The leaves are green because chlorophyll is particularly good at absorbing light in red and blue wavelengths. When light hits a leaf, the red and blue waves are absorbed, leaving mostly green light that reflects back into your eyes.

The light transmission pattern is determined by the specific composition of the material with which the light interacts. . Thanks to this, astronomers can learn something about the composition of the atmosphere or the surface of an exoplanet, in essence, by measuring a certain color of light coming from the planet.

This method can be used to recognize the presence of certain atmospheric gases associated with life, such as oxygen or methane, because these gases leave very specific traces in light. It can also be used to detect specific colors on a planet’s surface.

For example, on Earth, chlorophyll and other pigments used by plants and algae for photosynthesis trap specific wavelengths of light.

These pigments create characteristic colors that can be detected with a sensitive infrared camera. If you were to see this color reflecting off the surface of a distant planet, it would potentially mean the presence of chlorophyll.

Telescopes in space and on Earth

It takes an incredibly powerful telescope to detect these subtle changes in the light coming from a potentially habitable exoplanet. So far, the only telescope capable of such a feat is the new James Webb Space Telescope.

Starting scientific work in July 2022, James Webb measured the spectrum of the gas giant exoplanet WASP-96b. The spectrum showed the presence of water and clouds, but a planet as large and hot as WASP-96b is unlikely to be home to life.

However, these early data show that James Webb is capable of detecting weak chemical signatures. in light from exoplanets.

In the coming months, Webb will point its mirrors at TRAPPIST-1e, a potentially habitable Earth-sized planet just 39 light-years from Earth.

Webb can look for biosignatures by studying planets as they pass in front of their stars and by capturing starlight as it passes through the planet’s atmosphere. But Webb was not designed to search for life, so the telescope is only able to carefully study a few nearby potentially habitable worlds.

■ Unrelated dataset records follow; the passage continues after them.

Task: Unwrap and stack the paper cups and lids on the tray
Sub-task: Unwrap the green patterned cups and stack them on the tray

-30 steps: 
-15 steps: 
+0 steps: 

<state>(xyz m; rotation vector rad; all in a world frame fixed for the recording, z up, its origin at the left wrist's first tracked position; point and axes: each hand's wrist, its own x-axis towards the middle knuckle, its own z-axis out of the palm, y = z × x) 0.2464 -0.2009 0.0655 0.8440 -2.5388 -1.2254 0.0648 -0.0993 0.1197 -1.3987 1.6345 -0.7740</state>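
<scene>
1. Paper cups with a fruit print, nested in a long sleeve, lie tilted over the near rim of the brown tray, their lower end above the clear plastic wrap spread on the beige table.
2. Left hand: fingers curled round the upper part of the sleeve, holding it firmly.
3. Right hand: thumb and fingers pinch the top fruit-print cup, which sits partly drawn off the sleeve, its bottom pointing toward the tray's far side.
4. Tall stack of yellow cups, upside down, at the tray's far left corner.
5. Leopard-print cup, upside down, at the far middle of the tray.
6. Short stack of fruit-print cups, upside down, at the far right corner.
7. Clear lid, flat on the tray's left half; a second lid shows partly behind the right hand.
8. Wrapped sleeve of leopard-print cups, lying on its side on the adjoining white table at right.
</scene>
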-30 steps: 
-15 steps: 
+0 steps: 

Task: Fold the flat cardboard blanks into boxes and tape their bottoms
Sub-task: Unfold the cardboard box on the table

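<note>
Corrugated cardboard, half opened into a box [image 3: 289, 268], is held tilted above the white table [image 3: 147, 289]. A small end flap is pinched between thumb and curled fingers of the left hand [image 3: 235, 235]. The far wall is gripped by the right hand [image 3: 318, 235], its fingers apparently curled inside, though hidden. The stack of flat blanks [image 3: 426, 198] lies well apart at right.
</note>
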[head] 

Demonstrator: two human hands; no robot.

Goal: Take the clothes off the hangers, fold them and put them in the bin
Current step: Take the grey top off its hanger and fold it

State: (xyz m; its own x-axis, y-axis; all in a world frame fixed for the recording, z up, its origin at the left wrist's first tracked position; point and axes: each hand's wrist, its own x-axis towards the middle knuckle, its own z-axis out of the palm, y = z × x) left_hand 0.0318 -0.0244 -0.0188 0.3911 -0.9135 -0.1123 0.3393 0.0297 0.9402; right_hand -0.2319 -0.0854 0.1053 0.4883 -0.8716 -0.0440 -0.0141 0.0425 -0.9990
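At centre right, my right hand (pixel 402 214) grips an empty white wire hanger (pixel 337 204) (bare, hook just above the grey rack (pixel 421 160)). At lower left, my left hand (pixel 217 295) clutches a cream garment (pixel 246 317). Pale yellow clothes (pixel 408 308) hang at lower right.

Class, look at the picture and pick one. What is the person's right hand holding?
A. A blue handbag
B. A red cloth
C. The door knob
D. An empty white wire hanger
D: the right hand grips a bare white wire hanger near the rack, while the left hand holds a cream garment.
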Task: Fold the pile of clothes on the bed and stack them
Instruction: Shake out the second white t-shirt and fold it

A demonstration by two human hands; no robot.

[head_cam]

It can also only detect changes in the levels of carbon dioxide, methane, and water vapor in the atmosphere. Although certain combinations of these gases may indicate the presence of life, Webb cannot detect the presence of free oxygen, which is the strongest signal of life.

Leading concepts for future, even more powerful space telescopes include plans to block out the bright light of the planet’s host star to show starlight reflected off the planet. This idea is like using your hand to block out sunlight so you can see things better from a distance.

Future space telescopes could use small internal masks or large, umbrella-like external spacecraft to do this. Once the starlight is blocked, it becomes much easier to study the light bouncing off the planet.

In addition, three huge ground-based telescopes are currently under construction that will be able to search for biosignatures: the Giant Magellan Telescope, the Thirty Meter Telescope and the European Extra Large Telescope.

Each of them is much more powerful than the existing telescopes on Earth, and despite the fact that the Earth’s atmosphere distorts starlight, these telescopes can explore the atmosphere. worlds closest to oxygen.

Is it biology or geology?

Even using the most powerful telescopes of the coming decades, astrobiologists will only be able to detect the strong biosignatures produced by worlds that have been completely transformed by life.

Unfortunately, most of the gases given off by terrestrial life can also be produced by non-biological processes cows and volcanoes give off methane. Photosynthesis produces oxygen, but so does sunlight when it splits water molecules into oxygen and hydrogen.

There is a strong possibility that astronomers will find some false positives when searching for distant life. To rule out false positives, astronomers need to study the planet of interest well enough to understand whether its geological or atmospheric processes can mimic the biosignature.

The next generation of exoplanet research could exceed all expectations. bar of extraordinary evidence needed to prove the existence of life. The first release of data from the James Webb Space Telescope gives us a glimpse of the exciting progress that is about to happen.